In 2000 the beers became strictly organic and later the same year they became strictly vegan. Marble's ingredients are sourced from non-intensive agriculture and they do not use isinglass finings, usually made from the swim bladder of the sturgeon, to clear the beer. Marble's then head brewer, James Campbell, said "We're busier than ever. The beer sells because it tastes good, but the vegetarian side is proving good for business.
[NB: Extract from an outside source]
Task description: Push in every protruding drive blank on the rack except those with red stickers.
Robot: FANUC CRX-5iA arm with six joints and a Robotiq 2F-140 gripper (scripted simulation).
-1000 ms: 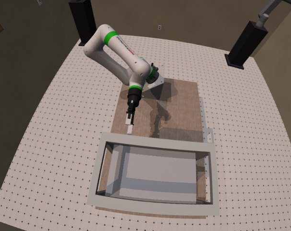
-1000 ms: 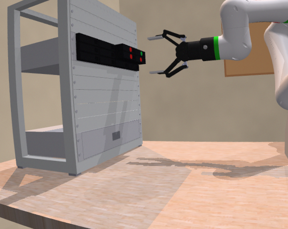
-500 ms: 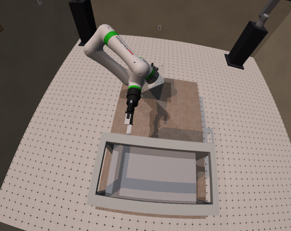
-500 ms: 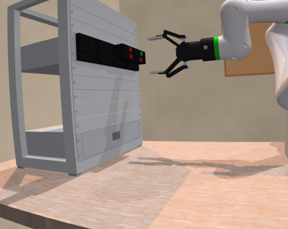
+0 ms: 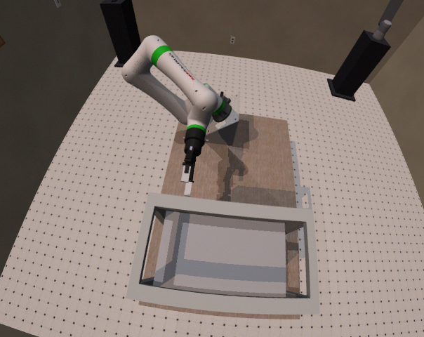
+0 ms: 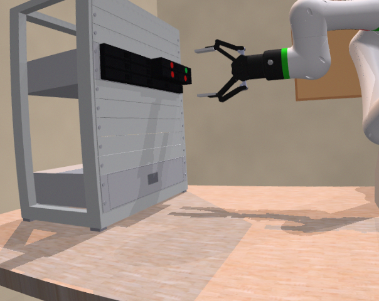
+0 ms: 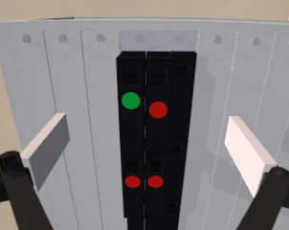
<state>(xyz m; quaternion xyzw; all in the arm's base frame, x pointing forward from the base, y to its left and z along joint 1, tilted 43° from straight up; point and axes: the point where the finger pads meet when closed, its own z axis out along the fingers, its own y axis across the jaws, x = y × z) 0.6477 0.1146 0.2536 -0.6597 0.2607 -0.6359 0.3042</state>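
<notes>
The grey rack (image 6: 98,123) stands on the wooden table, its front facing my arm. A band of black drive blanks (image 6: 140,69) runs across its upper front. The blanks at the right end stick out of the front. One carries a green sticker (image 6: 186,69) and three carry red stickers (image 6: 172,64) (image 6: 172,74) (image 6: 185,78). My gripper (image 6: 197,73) is open and empty, level with these blanks and a short way in front of them, touching nothing. In the wrist view the green-sticker blank (image 7: 130,101) lies between my fingers, beside a red-sticker blank (image 7: 158,109). From above, the gripper (image 5: 187,182) is near the rack's front left corner.
The rack (image 5: 227,250) is an open frame with a shelf and a bottom tray, and it fills the near end of the wooden table (image 5: 248,159). Two black posts (image 5: 121,29) (image 5: 359,63) stand at the far corners of the floor. My arm's base (image 5: 227,123) is at the table's far end.
</notes>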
I've had people tell me that they hadn't been able to drink a pint of beer since they became vegetarians 10 years before. Then they found us."
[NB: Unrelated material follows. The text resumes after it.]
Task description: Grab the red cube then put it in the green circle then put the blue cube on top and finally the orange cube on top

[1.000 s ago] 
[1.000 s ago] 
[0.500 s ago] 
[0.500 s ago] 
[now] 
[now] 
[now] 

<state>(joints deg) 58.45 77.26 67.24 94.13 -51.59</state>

The original intention was not to brew anything at less than 4% ABV, although there are now several exceptions to this, with 3.8% being the lowest strength available.
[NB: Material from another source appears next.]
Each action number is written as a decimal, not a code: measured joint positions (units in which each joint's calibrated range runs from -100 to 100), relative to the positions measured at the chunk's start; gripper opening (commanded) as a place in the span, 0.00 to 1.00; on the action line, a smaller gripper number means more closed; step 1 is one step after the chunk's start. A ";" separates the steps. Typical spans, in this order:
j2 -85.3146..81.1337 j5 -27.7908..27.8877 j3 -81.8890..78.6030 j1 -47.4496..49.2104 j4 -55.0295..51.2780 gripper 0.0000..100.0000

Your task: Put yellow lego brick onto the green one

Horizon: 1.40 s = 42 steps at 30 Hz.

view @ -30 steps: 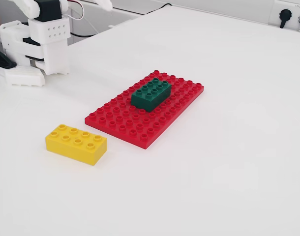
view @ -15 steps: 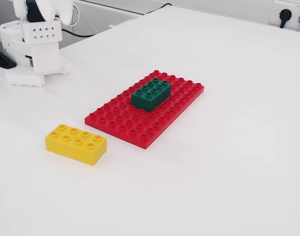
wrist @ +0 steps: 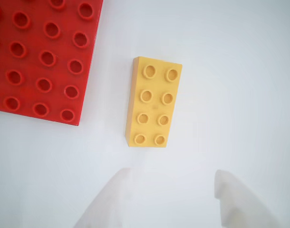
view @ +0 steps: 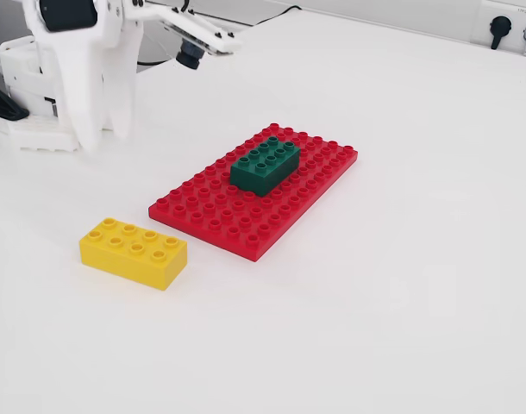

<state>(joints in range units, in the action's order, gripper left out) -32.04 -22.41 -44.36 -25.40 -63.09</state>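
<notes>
Wrist view: gripper [wrist: 176,199] enters from the bottom edge, two pale, blurred fingers [wrist: 109,202] spread apart with bare table between them; nothing held. The yellow lego brick [wrist: 153,102] lies flat, studs up, above the gap between the fingers in this view, clear of both tips and not touching either. Its long axis runs roughly up-down in the frame, and it sits nearer the left finger's line than the right one's. The brick rests directly on the white table [wrist: 240,95].

To the left of the brick in the wrist view, just beside it but not touching, is the corner of the red baseplate [wrist: 38,57], studs up.

Fixed view: gripper [view: 107,134] hangs down from the white arm [view: 78,52] at upper left, above the table and well apart from the yellow lego brick [view: 134,252], which lies at lower left, off the red baseplate [view: 246,211]. The green one [view: 265,166] is seated on the baseplate, toward its far end, studs up. A wall socket [view: 500,26] shows at the upper right.
</notes>
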 measured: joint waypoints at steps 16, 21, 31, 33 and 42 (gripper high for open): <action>14.69 -0.88 -0.09 1.99 3.54 0.19; 23.47 -0.88 7.94 1.99 1.47 0.19; 26.68 -0.88 12.53 -0.66 0.61 0.19; 26.76 -0.88 12.62 -1.25 0.86 0.19; 26.85 -0.88 12.62 -2.43 1.04 0.19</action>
<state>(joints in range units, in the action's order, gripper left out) -5.19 -23.30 -31.74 -27.83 -62.06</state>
Current and previous beers include:

- Campbell Tawny 4.5%, (special for August 2006).
- Chocolate 5.5%, (seasonal for winter).
- Chorlton Bitter 3.8%, discontinued.
- Chorlton Cum Hazy 3.8%, irregular.
- Cloudy Marble 4.0%, irregular.
- Dade's Bitter 3.8%, discontinued.
- Dobber Strong 6.5%, discontinued.
- Driscoll Tawny 3.8%, (special for August 2006).
- Festival, 4.4%, (originally brewed for the Manchester Food and Drink festival 2005).
- Ginger Beer 6.0%, discontinued.
- Ginger Marble 4.5%, regular - nominated for 2006 'Best Vegetarian Pint' by The Vegetarian Society.
- Gould Street Bitter (G.S.B.) 3.8%, regular.
- Lagonda IPA 5.2%, regular.
- Liberty IPA 4.6%, discontinued.
- Manchester Bitter 4.2%, regular.
- Marble Bitter 3.9%, irregular.
- Marble Chocolate Heavy 5.5%, irregular.
- Marble Pint 3.9%, regular.
- McKenna's Revenge Porter 5.0%, discontinued.
- McKenna's Reprise Porter 4.5%, seasonal.
- Northern Quarter (also known as N/4 Bitter) 3.8%, discontinued.
- Old Lag 5.0%, discontinued.
- Organic Festival Ale 4.0%, discontinued.
- Port Stout 4.7%, Christmas seasonal.
- Road Rider 4.3%, irregular.
- Short Back & Sides 3.8%, discontinued.
- Spooky Marble 3.8%, brewed for Halloween 1998, discontinued.
- Stoneham Lager 4.4%, discontinued.
- Stronge Tawny 5.7%, (special for August 2006).
- Summer Marble 4.5%, seasonal.
- Totally Marbled 5.0%, discontinued.
- Utility IPA 6.5%, seasonal.
- Uncut Amber 4.7%, irregular.
- Wee Star 9.0%, discontinued.

==Pubs==
===Marble Arch Inn===
The Marble Arch Inn was built in 1888 in Ancoats, with a façade of polished red granite. It became a Grade II listed building on 20 June 1988. Inside, the pub has a high, glazed ceiling, ceramic walls and a bar that slopes down with the hill.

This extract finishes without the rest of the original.